Hear "breaking" in the wild.

Click any sentence to see the full breakdown — every link, every reduction, every flap-T.

"She was arrested for breaking the rules of the road."
shee wuhz uh·REH·stuhd fer BRAY·kuhng dhuh ROOLZ uhv dhuh ROHD
"The painting was auctioned for a record-breaking sum."
dhuh PAYN·tuhng wuhz AHK·shuhnd fer uh REH·kerd BRAY·kuhng SUHM
Watch out

Common pronunciation mistakes in American English.

The textbook way isn't wrong — it's just not how anyone actually says it.

01

Stressing the wrong syllable.

Stress falls on the first syllable, not the others. Stretch BRAY — keep everything else short and quick.

bray·KUHNGBRAY·kuhng
02

Pronouncing the unstressed syllable too fully.

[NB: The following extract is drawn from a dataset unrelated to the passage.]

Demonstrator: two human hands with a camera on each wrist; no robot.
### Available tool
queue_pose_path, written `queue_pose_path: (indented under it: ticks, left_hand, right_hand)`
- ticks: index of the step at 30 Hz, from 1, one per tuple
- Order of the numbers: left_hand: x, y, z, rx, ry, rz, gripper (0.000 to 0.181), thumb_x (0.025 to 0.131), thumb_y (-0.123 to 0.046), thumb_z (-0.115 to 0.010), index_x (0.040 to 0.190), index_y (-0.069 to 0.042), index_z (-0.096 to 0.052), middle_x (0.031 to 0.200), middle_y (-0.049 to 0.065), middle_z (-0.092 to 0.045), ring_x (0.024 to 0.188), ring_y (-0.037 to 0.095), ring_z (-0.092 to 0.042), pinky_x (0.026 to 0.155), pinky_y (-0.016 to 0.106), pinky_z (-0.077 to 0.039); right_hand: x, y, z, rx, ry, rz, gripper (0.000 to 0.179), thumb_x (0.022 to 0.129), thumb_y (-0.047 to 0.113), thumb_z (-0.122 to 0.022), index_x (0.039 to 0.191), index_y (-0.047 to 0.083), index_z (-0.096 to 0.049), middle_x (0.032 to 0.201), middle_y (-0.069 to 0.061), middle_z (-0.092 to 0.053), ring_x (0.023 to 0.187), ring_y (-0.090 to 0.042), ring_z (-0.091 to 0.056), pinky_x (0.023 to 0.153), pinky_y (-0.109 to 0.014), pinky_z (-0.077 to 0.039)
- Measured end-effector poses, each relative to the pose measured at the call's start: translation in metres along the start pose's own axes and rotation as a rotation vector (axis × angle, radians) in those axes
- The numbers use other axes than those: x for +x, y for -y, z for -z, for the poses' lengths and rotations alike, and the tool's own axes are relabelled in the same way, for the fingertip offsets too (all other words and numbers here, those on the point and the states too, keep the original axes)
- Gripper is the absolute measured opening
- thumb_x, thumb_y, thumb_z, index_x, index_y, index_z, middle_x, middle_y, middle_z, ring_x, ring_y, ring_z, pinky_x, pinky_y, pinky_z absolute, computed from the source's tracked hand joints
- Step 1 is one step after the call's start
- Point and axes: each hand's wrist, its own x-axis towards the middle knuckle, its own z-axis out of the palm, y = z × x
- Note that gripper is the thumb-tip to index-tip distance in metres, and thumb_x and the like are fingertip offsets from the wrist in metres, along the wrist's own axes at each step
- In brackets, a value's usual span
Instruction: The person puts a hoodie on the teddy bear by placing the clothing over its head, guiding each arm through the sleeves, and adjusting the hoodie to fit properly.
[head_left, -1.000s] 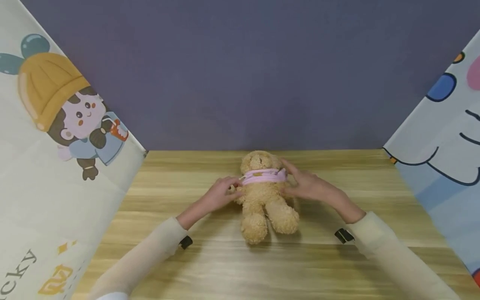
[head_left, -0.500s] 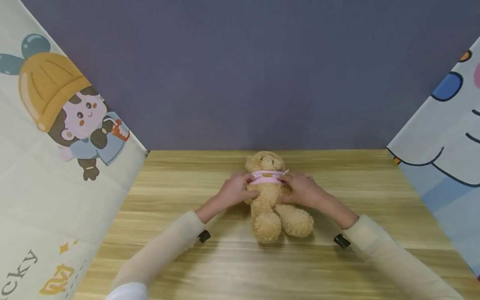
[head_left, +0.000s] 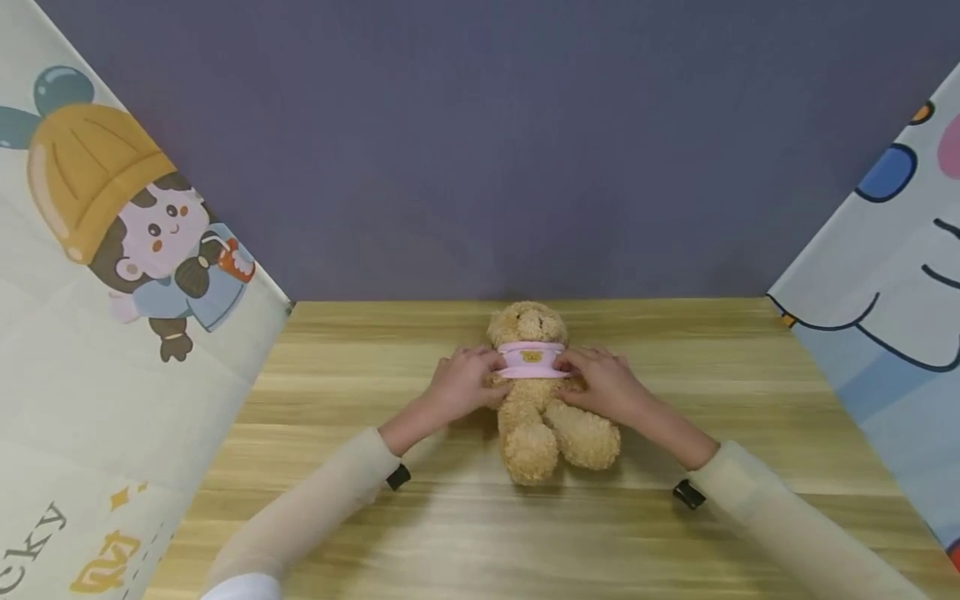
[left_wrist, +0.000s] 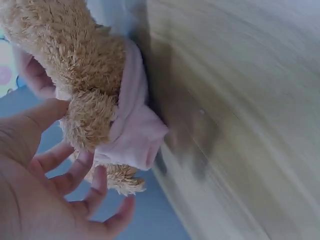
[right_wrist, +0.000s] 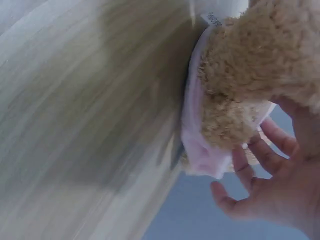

Don't pronounce the first syllable too fully. The unstressed syllable reduces to a schwa — the lazy "uh" sound — in casual speech.

BRAY·KUHNGBRAY·kuhng
Questions

Questions people ask about this.

How is "breaking" stressed in American English?
Stress falls on the first syllable — say "BRAY" with a longer, fuller vowel and keep every other syllable short and quick. The respell "BRAY-kuhng" marks the stressed syllable in capitals so the rhythm is easy to read at a glance.
Why does the second syllable in "breaking" reduce to "uh"?
Unstressed syllables in American English collapse toward a schwa — a lazy, neutral "uh" sound. The full vowel is what textbooks teach, but in actual American speech every unstressed vowel reduces. The respell "BRAY-kuhng" shows the reduced form so you can hear the casual rhythm directly.
Is the American pronunciation of "breaking" different from British English?
American English uses different vowel shapes, a relaxed retroflex R, and connected-speech tricks like flap-T and glottal-stop T that British Received Pronunciation generally avoids. The respell "BRAY-kuhng" reflects the casual American form; British dictionaries typically print a citation form with crisper consonants and different vowel choices.